Whew! I have a lot going on right now…or at least I am creating that I do. Okay, I do, I do. I just got back home after enjoying a few full days and nights away celebrating life with friends old and new. I had a great time being fully present with my surroundings and who I was surrounded with. So, in that I didn’t make any time to take care of stuff that I have on my to do lists of life. Ideas kept coming up for me, so adding more to my to do list.
I was so excited to come home last night and to know that I had today for myself, that I don’t have to be anywhere today until 5:30pm. I wake when I want to. I have my kitchen to feed me. I have Internet and silence for phone calls. Yay to having my own little space and getting to be in it.
My to do list is circulating in my head. I have so many ideas, people to contact or respond to, creations to develop and then the cleaning, laundry, organizing, bill paying, just stuff of all varieties. I let myself lie in my bed and be cozy with a movie after waking up early. I was excited to be able to sleep in my own bed, so I will allow myself to lounge in it longer, to have a proper reunion.
I am having moments of overwhemedness. I want to take care of this, research that, settle this, and I really want to just have a cozy, lazy day too. I found myself going back and forth between taking care of stuff and lounging without thinking too hard about it. Even right now, I just said to myself, “Why am I writing this right now!?!?!?! I have so much to do!” I am writing right now because I want to write right now though. I have been wanting to do yoga or go for a run, I have the urge to exercise, but same thing, I tell myself I have too much to do, I can’t go exercise. I can’t go relieve stress and work stuff out, I have stuff to do.

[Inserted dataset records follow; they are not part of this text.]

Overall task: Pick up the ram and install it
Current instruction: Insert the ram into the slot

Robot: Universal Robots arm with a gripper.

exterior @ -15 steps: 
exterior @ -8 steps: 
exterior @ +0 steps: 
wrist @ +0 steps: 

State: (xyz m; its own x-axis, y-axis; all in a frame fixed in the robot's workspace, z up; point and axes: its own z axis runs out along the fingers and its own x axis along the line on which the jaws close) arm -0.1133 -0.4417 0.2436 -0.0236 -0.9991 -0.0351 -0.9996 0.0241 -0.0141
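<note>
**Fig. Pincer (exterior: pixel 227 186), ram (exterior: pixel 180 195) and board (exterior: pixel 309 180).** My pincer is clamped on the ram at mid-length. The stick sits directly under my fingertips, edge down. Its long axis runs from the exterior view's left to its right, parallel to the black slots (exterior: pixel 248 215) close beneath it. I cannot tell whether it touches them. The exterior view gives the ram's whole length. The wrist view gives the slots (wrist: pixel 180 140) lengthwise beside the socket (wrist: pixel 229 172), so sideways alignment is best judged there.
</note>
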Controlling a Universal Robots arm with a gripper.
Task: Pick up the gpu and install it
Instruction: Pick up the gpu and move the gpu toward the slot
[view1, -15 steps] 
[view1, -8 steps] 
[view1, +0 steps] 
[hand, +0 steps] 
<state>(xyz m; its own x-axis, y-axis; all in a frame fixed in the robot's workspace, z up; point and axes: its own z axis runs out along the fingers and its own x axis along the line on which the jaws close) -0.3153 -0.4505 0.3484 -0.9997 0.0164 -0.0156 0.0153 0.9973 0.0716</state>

Just writing this out right now, is allowing me to breath deeper, it is allowing the stress of “I have so much to do!” to melt away. Yes, I am creating that I have a lot to do, a lot that I want to do, but taking care of myself in the mean time will help it to get it all done. I am choosing to balance the wants of wanting to get outside for exercise and fresh air and wanting to cozy up in bed with a book with wanting to cross off items of the ever-growing to do list. It is all going to get done and I am going to feel great because I am taking care of myself and my list!
I bet that now that I am going to allow myself these wants that I will get time back because I won’t be trying to work at my to do list with my mind constantly going back to “I want to do yoga”. I am giving my mind over completely to what I am doing in each moment, no matter what is. Whether I am walking on the beach, doing a headstand, hula hooping, working on a my website, creating joyology, and on and on.